_EXERCISE_. Read the data below. Every line holding the string "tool" must be copied.

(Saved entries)
_ _ _ _
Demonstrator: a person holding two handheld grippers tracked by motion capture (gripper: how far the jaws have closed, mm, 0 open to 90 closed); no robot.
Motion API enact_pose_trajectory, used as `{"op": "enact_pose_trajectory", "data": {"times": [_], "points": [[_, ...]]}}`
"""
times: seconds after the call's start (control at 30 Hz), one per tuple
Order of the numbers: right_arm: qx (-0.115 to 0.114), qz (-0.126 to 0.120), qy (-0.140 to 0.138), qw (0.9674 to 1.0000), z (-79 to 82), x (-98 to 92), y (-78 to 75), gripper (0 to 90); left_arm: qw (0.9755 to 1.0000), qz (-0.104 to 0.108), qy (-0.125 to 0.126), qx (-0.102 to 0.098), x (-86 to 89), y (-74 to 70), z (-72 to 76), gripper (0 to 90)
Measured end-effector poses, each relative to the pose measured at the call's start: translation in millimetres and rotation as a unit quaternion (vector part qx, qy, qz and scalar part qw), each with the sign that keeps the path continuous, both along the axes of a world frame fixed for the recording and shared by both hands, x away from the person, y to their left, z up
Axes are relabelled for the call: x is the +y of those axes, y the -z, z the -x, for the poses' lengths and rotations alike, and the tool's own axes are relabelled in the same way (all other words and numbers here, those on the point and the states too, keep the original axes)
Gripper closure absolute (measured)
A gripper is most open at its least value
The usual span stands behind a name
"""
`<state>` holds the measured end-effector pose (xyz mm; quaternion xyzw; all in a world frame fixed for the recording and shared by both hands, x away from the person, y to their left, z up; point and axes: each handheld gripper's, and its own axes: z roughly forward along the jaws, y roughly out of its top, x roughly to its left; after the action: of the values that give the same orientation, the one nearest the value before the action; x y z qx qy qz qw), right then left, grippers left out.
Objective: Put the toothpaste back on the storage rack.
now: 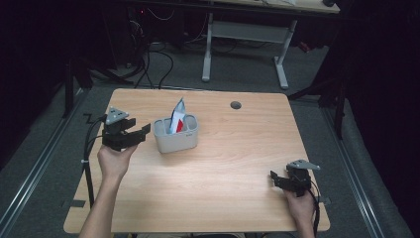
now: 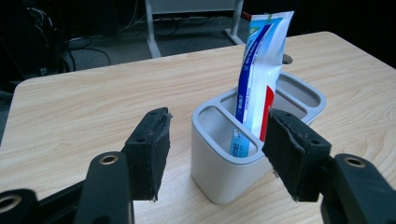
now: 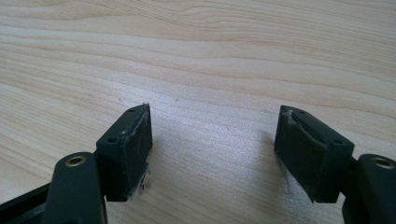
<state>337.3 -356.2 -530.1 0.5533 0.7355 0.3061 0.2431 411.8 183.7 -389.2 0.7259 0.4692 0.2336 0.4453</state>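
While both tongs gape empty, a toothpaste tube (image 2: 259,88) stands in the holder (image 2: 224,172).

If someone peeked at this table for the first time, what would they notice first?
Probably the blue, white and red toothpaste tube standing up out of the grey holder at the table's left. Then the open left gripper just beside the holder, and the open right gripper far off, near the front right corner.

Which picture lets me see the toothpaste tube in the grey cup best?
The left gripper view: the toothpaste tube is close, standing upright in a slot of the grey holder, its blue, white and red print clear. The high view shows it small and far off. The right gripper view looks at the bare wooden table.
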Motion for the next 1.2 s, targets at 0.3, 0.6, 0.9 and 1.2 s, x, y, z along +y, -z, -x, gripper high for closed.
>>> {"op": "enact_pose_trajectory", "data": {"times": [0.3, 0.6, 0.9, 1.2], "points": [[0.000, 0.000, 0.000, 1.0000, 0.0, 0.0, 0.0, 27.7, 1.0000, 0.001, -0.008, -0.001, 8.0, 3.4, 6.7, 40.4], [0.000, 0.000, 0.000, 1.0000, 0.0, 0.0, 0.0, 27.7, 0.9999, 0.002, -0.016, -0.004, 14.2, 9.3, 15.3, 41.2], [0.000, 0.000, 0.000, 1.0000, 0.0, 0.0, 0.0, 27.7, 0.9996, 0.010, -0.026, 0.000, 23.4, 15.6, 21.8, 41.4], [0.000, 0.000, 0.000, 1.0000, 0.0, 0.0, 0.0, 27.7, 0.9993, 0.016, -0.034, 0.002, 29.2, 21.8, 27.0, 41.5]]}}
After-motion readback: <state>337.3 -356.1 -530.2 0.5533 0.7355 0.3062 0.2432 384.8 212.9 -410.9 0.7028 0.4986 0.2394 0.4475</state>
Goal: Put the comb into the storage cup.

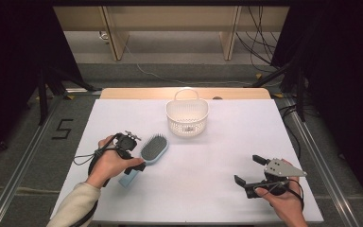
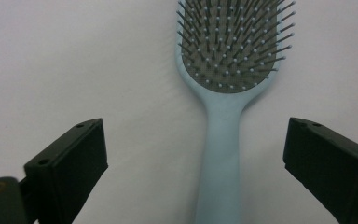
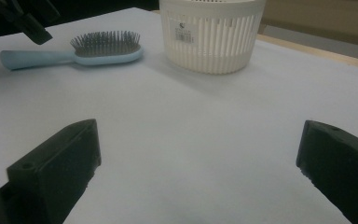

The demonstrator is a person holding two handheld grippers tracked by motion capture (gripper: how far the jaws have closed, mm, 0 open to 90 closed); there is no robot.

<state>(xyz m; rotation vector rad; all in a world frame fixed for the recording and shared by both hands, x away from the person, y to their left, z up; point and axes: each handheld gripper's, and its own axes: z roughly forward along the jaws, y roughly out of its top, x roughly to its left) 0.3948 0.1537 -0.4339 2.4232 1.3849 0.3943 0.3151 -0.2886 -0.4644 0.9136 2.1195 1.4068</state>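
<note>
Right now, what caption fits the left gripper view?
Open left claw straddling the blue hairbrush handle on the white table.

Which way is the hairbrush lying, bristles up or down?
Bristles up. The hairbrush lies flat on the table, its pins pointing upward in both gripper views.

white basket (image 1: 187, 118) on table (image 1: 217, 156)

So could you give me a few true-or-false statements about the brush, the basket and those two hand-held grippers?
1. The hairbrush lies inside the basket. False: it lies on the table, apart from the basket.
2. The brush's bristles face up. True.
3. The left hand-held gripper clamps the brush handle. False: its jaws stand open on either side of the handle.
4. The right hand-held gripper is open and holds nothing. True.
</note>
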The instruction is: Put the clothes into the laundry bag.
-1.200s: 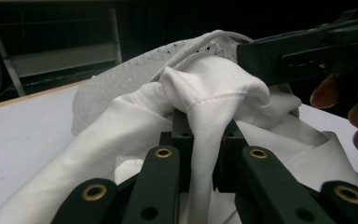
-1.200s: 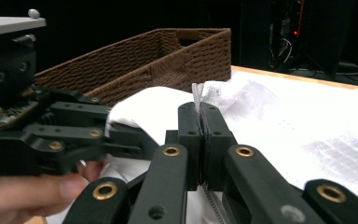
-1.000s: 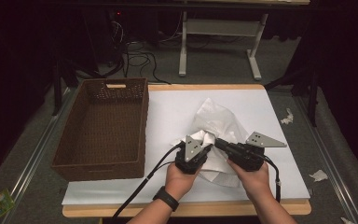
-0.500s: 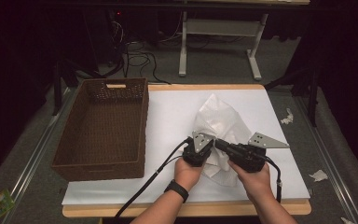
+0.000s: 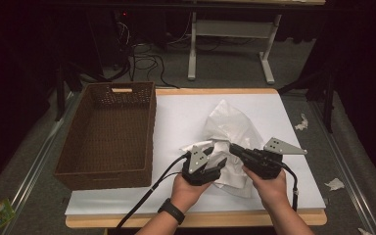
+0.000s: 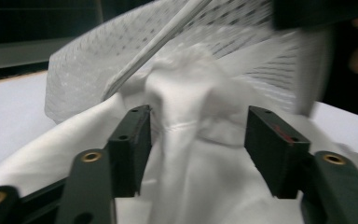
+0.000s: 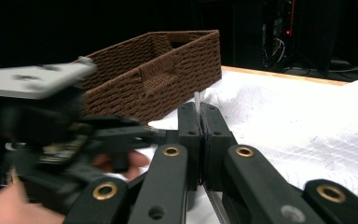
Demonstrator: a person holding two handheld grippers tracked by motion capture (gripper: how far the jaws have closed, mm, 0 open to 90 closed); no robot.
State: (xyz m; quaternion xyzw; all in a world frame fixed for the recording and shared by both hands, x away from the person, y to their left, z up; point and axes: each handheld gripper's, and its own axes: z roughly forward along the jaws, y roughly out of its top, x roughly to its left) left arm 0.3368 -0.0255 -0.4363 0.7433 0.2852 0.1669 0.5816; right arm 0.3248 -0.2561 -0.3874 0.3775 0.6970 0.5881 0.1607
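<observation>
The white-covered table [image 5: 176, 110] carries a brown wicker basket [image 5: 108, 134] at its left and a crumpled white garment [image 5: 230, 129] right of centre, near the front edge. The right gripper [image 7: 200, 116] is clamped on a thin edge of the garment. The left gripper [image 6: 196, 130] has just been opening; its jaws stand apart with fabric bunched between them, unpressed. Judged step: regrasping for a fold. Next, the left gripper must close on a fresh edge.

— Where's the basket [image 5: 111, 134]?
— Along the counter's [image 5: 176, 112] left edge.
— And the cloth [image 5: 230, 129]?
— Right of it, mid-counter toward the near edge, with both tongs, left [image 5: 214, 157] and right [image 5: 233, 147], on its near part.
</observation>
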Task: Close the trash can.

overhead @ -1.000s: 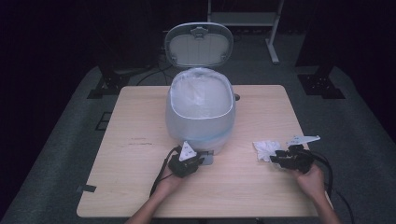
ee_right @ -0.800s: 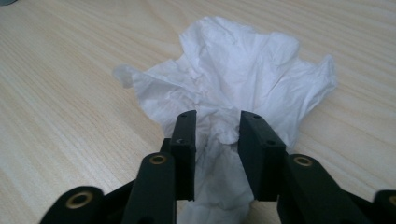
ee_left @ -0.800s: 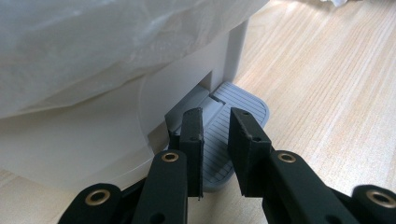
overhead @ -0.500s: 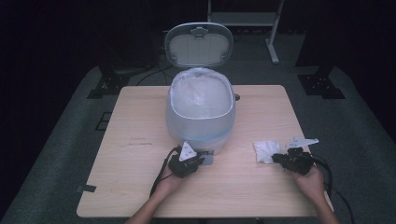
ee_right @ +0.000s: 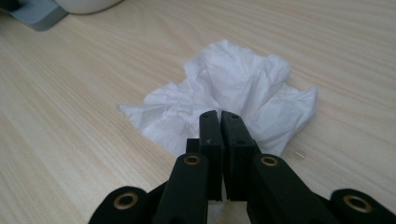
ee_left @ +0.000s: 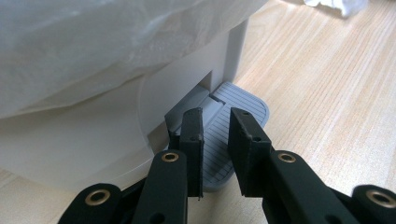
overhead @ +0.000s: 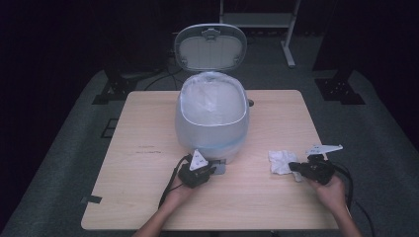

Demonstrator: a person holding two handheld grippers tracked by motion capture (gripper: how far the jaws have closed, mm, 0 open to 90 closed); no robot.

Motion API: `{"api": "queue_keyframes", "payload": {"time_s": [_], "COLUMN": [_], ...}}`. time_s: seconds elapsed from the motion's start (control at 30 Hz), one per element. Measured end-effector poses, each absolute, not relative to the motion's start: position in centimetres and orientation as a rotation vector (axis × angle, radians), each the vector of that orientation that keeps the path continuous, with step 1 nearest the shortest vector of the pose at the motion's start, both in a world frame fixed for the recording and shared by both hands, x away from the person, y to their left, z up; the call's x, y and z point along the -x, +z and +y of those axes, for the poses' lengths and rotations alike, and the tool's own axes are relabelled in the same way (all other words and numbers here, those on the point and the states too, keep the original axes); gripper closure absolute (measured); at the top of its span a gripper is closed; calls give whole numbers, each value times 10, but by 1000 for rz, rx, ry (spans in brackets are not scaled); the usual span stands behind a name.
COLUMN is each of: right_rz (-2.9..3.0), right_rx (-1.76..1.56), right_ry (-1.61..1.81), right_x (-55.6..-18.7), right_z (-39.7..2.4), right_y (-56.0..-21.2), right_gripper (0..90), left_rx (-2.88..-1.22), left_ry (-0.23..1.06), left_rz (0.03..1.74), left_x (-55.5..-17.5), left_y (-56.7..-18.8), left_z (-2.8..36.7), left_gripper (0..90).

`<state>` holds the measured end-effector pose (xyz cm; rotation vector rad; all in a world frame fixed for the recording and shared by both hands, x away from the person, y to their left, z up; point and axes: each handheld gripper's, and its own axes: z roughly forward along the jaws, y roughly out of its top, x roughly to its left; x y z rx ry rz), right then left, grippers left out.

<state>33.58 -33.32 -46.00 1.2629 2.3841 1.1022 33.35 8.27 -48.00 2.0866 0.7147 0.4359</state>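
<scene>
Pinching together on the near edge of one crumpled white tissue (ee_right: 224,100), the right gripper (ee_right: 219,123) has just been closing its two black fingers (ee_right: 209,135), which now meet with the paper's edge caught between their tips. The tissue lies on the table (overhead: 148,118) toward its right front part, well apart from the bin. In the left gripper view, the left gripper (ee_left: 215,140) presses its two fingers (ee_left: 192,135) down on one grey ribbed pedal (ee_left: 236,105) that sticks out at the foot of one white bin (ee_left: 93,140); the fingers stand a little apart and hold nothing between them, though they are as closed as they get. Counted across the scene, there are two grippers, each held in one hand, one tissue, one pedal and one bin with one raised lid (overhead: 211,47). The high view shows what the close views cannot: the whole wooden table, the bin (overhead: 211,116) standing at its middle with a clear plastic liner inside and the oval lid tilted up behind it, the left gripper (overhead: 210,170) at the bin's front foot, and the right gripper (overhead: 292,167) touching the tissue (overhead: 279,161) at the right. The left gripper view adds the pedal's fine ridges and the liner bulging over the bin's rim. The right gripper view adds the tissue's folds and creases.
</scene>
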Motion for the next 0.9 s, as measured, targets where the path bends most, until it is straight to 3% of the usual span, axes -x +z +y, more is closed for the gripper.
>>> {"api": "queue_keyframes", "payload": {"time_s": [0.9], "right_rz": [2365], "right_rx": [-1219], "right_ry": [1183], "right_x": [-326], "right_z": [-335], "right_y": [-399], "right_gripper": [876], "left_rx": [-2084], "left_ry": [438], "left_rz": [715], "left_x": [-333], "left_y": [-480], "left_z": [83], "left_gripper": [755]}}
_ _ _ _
_WRITTEN ANSWER_.
Axes are relabelled for the call: x is the +y of those axes, y the -z, z the -x, for the poses' lengths and rotations alike, and the tool's own axes are relabelled in the same way (all other words and numbers here, those on the point and the states too, keep the original axes)
Motion API: `{"api": "queue_keyframes", "payload": {"time_s": [_], "COLUMN": [_], ...}}`. time_s: seconds elapsed from the motion's start (control at 30 Hz), one per element. Measured end-effector poses, each absolute, not relative to the motion's start: position in centimetres and orientation as a rotation vector (axis × angle, radians), each the vector of that orientation that keeps the path continuous, with step 1 nearest the shortest vector of the pose at the motion's start, both in a world frame fixed for the recording and shared by both hands, x away from the person, y to their left, z up; the call's x, y and z point along the -x, +z and +y of those axes, for the poses' lengths and rotations alike, and the tool's own axes are relabelled in the same way (all other words and numbers here, those on the point and the states too, keep the original axes); gripper closure absolute (measured); at the top of its span a gripper is closed; calls give whole numbers, each value times 10, but by 1000 for rz, rx, ry (spans in brackets are not scaled); the usual span stands behind a name.

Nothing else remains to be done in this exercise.